Besides gathering information on the Fire-Tailed Titi monkey, the expedition made it possible to collect data on other mammalian and primate species. Among the records made, there is the occurrence of other two titi monkeys. Further North, the White-Bearded Titi monkey was identified – this is a new species which is also in the process of description. Another identification made was of the barrier separating two primates – the White-Bearded Titi monkey and the ashy titi Callicebus cinerascens, occurring between the Aripuanã and the Juruena rivers.
Another animal which was recorded during the field trip was the Hoary Fox (Lycalopex vetulus), located within a Cerrado-Amazon transition area – this is a new, unpublished record, since this was the very first time that this kind of fox was recorded in the Northern portion of the Cerrado, in transition with the Amazon. This discovery enlarges the distribution area for this species.
According to researcher Júlio Dalponte, it is necessary to conduct further studies on the behavior of the Fire-Tailed Titi monkey, in strategic places of the Guariba-Roosevelt Reserve. He understands that it is possible, there, to obtain further information and knowledge on that little monkey.
Dalponte also stated that the most important outcome of that expedition was the fact that it was possible to draw the line of the Fire-Tailed Titi monkey distribution area. “We went through the area, we recorded additional occurrences, and we evaluated which rivers and mountains work as geographical barriers for the area”, stated the scientist.
The researcher said that, during the field work, it was also possible to produce “better estimates” on the extension and seriousness of the environmental pressures upon the area and to check out the occurrence of species neighboring the Titi monkey, to the South and to the East of the Aripuanã and Roosevelt Rivers Interfluve.
According to WWF-Brazil’s conservation analyst Samuel Tararan, the information and records obtained during the expedition confirm the need of conservation actions for this new species inhabiting an area which is quite restricted and threatened by the ongoing deforestation.
“Through an environmental education and research program, the Fire-Tailed Titi monkey may become a symbol of change in society’s and local population’s perception of the relevance of conserving that region’s environments”, said the expert.
Samuel Tararan also stated that it is possible for the extractivists and private land owners to gain access to selective markets, once the sustainable use of forest products in areas of the Fire-Tailed Titi monkey occurrence, may open opportunities to ally conservation with added value forest products.

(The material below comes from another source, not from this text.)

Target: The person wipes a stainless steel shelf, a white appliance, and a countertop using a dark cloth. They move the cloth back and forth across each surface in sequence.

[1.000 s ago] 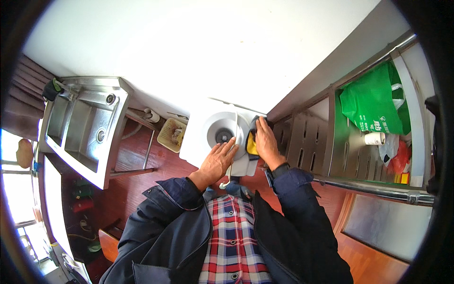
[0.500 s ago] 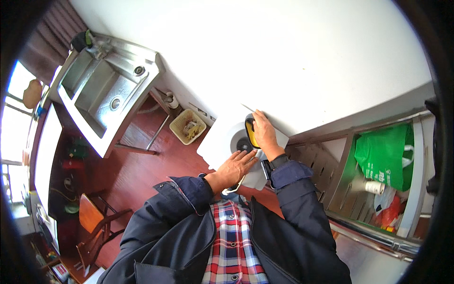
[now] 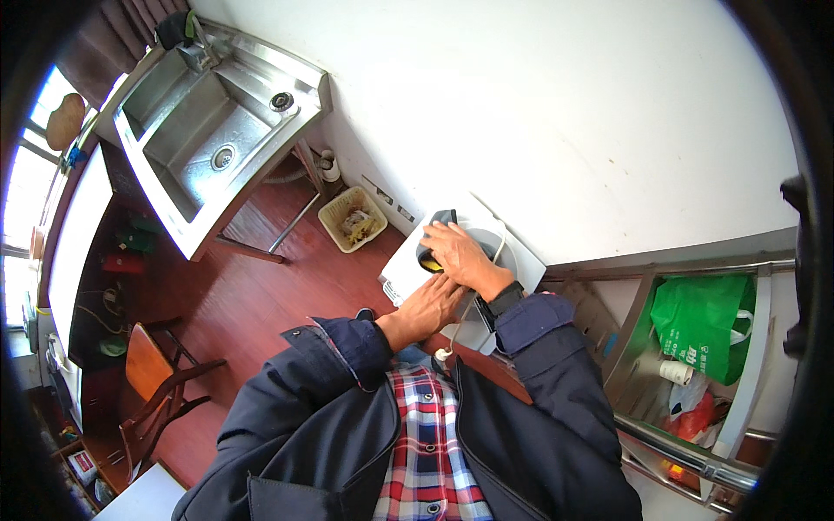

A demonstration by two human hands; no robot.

The Fire-Tailed Titi monkey was recorded for the first time in 2010, during the Guariba-Roosevelt Scientific Expedition carried out in the Northwestern Mato Grosso state and promoted by WWF-Brazil, Sema-MT (the Mato Grosso Environmental Agency) and by Mapsmut expert private organization.
At the time, a professional team collected information on the region, in order to support the management plan design for the four protected areas. During that first expedition, a Callicebus individual was found and named “Fire-tailed” by the team, due to its red-colored tail.
In 2011, the collected titi monkey was taken to the Emilio Goeldi Museum in Belém and was “listed” in the Museum’s collection, where since then it has become the object of studies and is in final the process of scientific description.